Datasets can be downloaded here
Ref: Buenrostro, J.D. et al. Integrated Single-Cell Analysis Maps the Continuous Regulatory Landscape of Human Hematopoietic Differentiation. Cell (2018).
import stream as st
st.__version__
'1.0'
st.set_figure_params(dpi=80,style='white',figsize=[5.4,4.8],
rc={'image.cmap': 'viridis'})
import stream_atac
stream_atac.__version__
'0.3.5'
For scATAC-seq analysis, STREAM can take as input a feature matrix,
More details can be found https://github.com/pinellolab/STREAM_atac
adata = stream_atac.preprocess_atac(file_count='./count_file.tsv.gz',
file_region='./region_file.bed.gz',
file_sample='./sample_file.tsv.gz',
genome = 'hg19',
feature='motif',
workdir='./motif_result')
Checking if required packages are installed ...
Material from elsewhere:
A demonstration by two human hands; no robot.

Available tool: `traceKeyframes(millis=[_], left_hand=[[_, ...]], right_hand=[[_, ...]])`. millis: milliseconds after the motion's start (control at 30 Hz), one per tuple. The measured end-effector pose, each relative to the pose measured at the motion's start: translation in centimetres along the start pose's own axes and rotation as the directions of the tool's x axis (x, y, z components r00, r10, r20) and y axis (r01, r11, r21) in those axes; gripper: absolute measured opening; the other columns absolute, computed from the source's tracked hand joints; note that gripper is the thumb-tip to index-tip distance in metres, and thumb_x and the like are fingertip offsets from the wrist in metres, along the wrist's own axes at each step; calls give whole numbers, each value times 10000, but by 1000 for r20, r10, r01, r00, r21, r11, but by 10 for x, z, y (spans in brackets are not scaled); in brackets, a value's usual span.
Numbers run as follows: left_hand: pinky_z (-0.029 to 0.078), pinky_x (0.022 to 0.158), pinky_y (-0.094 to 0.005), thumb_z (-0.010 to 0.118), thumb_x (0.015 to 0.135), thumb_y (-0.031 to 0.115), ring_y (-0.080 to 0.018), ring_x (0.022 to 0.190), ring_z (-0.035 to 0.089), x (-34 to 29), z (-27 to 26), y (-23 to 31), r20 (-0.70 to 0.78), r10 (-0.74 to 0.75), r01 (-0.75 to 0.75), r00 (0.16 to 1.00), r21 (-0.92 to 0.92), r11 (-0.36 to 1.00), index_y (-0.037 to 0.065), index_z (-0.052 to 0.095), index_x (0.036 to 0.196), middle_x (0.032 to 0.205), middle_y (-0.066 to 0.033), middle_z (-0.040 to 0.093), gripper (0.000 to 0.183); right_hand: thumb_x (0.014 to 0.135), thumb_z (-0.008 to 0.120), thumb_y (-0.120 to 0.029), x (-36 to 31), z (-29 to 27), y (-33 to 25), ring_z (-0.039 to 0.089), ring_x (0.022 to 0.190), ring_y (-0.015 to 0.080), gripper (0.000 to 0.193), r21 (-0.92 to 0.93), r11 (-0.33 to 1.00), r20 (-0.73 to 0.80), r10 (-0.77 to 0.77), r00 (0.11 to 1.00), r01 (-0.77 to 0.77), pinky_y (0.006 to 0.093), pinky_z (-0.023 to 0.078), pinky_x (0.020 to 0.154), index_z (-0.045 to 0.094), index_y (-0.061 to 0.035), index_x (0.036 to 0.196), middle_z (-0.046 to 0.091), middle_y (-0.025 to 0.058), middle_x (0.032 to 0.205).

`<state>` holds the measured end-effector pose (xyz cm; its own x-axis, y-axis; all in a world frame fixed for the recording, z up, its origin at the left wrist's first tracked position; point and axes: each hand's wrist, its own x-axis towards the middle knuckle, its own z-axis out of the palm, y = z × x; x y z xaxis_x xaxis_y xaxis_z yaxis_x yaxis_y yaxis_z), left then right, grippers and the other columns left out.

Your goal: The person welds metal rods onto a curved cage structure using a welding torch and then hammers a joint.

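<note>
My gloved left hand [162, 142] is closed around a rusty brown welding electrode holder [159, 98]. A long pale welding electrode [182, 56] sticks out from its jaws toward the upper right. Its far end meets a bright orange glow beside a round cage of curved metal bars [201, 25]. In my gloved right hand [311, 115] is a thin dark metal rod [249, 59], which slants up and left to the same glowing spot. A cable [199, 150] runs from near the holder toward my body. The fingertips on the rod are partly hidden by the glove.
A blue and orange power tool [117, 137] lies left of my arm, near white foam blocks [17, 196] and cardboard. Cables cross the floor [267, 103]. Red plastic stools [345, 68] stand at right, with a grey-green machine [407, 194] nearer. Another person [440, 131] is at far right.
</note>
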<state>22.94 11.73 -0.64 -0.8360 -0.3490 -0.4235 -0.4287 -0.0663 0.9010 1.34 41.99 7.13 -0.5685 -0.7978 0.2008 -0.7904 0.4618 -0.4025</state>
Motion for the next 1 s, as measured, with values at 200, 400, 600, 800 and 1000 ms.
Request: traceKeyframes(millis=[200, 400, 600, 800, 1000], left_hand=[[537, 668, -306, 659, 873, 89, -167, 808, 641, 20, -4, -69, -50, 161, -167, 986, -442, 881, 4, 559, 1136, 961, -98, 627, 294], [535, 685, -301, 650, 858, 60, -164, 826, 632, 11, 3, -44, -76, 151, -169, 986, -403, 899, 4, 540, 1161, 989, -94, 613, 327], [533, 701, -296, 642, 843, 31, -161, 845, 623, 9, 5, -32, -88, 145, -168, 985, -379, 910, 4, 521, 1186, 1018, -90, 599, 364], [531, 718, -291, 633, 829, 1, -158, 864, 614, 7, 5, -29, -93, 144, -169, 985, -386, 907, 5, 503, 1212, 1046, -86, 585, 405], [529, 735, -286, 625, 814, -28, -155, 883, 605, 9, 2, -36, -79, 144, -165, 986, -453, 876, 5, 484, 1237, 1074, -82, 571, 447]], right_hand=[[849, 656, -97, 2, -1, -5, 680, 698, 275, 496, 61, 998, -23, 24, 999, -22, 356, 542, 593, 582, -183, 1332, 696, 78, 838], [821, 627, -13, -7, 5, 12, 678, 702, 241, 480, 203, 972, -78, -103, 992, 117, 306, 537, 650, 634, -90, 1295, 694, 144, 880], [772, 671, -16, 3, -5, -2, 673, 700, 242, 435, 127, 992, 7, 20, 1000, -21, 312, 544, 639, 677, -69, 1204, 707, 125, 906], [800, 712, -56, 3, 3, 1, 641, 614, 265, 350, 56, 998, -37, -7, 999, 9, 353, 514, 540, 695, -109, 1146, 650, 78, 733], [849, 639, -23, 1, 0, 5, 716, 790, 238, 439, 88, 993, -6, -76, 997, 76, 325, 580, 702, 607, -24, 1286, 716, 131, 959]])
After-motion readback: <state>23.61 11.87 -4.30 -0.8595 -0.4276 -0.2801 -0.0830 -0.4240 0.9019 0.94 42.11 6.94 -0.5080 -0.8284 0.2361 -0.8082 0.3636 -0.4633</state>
/Users/huidong/anaconda3/envs/test_steam/lib/python3.7/site-packages/rpy2/rinterface/__init__.py:146: RRuntimeWarning: warnings.warn(x, RRuntimeWarning)
Saving results in: ./motif_result Running chromVAR pipeline ...
st.add_cell_labels(adata,file_name='./cell_label.tsv.gz')
st.add_cell_colors(adata,file_name='./cell_label_color.tsv.gz')
adata.shape
(2034, 386)
st.select_top_principal_components(adata,n_pc=60,first_pc=True)
using all the features ... 60 PCs are selected
st.dimension_reduction(adata,method='se',feature='top_pcs',n_components=5,n_neighbors=30,n_jobs=4)
feature top_pcs is being used ... 4 cpus are being used ...
st.plot_dimension_reduction(adata,color=['label'],n_components=3,show_graph=False,show_text=False,plotly=False)
st.plot_visualization_2D(adata,n_neighbors=100,color=['label'],use_precomputed=False)
By default, trajectories will be inferred in the manifold learnt from the step of dimension reduction st.dimension_reduction()
But it can be also learned directly on 2D visualization plot from st.plot_visualization_2D()
by setting use_vis=True
in st.seed_elastic_principal_graph(). An example can be found here
Here we infer trajectories on 2D visualization plot.
st.seed_elastic_principal_graph(adata,n_clusters=10,use_vis=True)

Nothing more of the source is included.